Why Web-Based Software Often Beats Native Apps (And When It Doesn't)
I will be honest. When I first started building software, I believed native apps were the holy grail. The kind you download from the App Store or Google Play, complete with polished icons and that satisfying installation animation. I wanted everything I built to live permanently on people’s home screens.
After years of building real systems for real clients, bakeries, construction companies, insurance firms and clothing brands, that thinking changed significantly.
The conversation around web-based software versus native apps is often framed by theory and technical pride. What matters more, however, is what actually works for businesses trying to operate day to day.
Let’s begin with definitions.
The apps downloaded from app stores are called native apps.

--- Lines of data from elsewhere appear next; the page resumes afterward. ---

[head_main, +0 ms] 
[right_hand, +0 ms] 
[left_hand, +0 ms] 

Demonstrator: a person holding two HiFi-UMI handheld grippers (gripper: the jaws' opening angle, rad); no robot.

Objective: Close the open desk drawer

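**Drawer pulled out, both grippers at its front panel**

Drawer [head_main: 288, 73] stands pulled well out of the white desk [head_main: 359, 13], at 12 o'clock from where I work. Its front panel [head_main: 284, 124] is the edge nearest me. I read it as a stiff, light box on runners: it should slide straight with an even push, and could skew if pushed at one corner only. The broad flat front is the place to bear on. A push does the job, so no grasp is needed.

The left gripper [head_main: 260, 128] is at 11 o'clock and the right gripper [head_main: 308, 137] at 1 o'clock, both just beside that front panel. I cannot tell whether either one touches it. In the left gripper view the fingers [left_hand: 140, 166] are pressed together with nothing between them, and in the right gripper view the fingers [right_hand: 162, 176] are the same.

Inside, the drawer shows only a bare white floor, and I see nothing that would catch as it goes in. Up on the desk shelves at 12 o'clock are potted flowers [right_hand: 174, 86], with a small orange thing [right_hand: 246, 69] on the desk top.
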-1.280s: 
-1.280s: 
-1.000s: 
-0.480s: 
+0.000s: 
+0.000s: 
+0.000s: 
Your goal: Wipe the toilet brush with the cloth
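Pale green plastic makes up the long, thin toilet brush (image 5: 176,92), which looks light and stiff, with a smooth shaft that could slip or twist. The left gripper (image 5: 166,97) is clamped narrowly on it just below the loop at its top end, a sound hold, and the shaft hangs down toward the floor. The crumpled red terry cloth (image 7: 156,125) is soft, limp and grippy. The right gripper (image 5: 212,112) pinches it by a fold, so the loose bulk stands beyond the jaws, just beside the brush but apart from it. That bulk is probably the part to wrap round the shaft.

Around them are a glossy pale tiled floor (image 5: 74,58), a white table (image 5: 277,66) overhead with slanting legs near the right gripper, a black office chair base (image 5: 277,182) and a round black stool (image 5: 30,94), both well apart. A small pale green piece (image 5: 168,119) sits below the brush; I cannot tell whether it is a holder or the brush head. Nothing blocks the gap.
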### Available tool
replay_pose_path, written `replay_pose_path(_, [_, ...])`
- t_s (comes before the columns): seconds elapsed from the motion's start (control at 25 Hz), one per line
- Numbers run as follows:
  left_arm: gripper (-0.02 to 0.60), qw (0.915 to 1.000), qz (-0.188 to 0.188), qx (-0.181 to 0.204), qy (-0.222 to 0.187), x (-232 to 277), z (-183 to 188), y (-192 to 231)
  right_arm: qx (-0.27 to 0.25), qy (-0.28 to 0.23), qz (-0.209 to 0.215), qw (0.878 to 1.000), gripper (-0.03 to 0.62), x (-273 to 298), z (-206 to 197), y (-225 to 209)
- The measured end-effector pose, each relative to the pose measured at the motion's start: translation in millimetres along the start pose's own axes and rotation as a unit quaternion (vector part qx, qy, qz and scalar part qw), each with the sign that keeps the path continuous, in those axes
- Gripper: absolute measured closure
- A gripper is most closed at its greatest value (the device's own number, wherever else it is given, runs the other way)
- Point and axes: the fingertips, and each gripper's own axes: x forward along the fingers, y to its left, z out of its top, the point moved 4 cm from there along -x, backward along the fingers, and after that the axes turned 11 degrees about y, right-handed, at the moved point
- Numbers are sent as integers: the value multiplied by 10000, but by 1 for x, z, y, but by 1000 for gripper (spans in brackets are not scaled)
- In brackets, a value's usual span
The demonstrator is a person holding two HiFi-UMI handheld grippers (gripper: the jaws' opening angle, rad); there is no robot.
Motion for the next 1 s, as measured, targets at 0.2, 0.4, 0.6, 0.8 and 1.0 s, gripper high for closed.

They are written specifically for a single platform, Swift or Objective-C for iPhones, Kotlin or Java for Android. They live directly on a device, request permissions and integrate deeply with system settings.
Web-based software, often called web apps, works differently. You access it through a browser. There is no installation. A user types a URL and immediately gains access.
Where web apps truly win
The first advantage is friction, or rather the lack of it. Running MortApps Studios has shown me something consistent. When a bakery owner in Nairobi wants to check orders, downloading an application is rarely their priority. They are busy, and their phones are usually full of product photos and delivery records. Asking them to install an app creates an unnecessary step.
A web app removes that barrier. Send a link, they open it, and work begins.
Updates are another decisive advantage. With web software, a bug fixed at 10:00 AM is resolved for every user almost instantly. There is no waiting for platform approval, no dependence on users pressing an update button, and no fragmented user base running outdated versions.
Cost is where reality becomes unavoidable. A native app for both iOS and Android means two codebases, two testing cycles and ongoing parallel maintenance. A web app runs from a single codebase that works everywhere.
When native apps make sense
Native applications excel when performance is critical. High-end gaming, professional video editing and augmented reality demand direct hardware optimisation. They are also stronger when deep hardware integration is required.
The Middle Ground
What I now recommend to most clients is neither extreme. Start with a progressive web app, or PWA. Build a strong browser-based platform first, then add features such as offline capability, home-screen installation and push notifications. If growth demands it and the numbers justify the investment, native versions can follow later.
Software development is not about choosing sides. It is about solving problems for real people.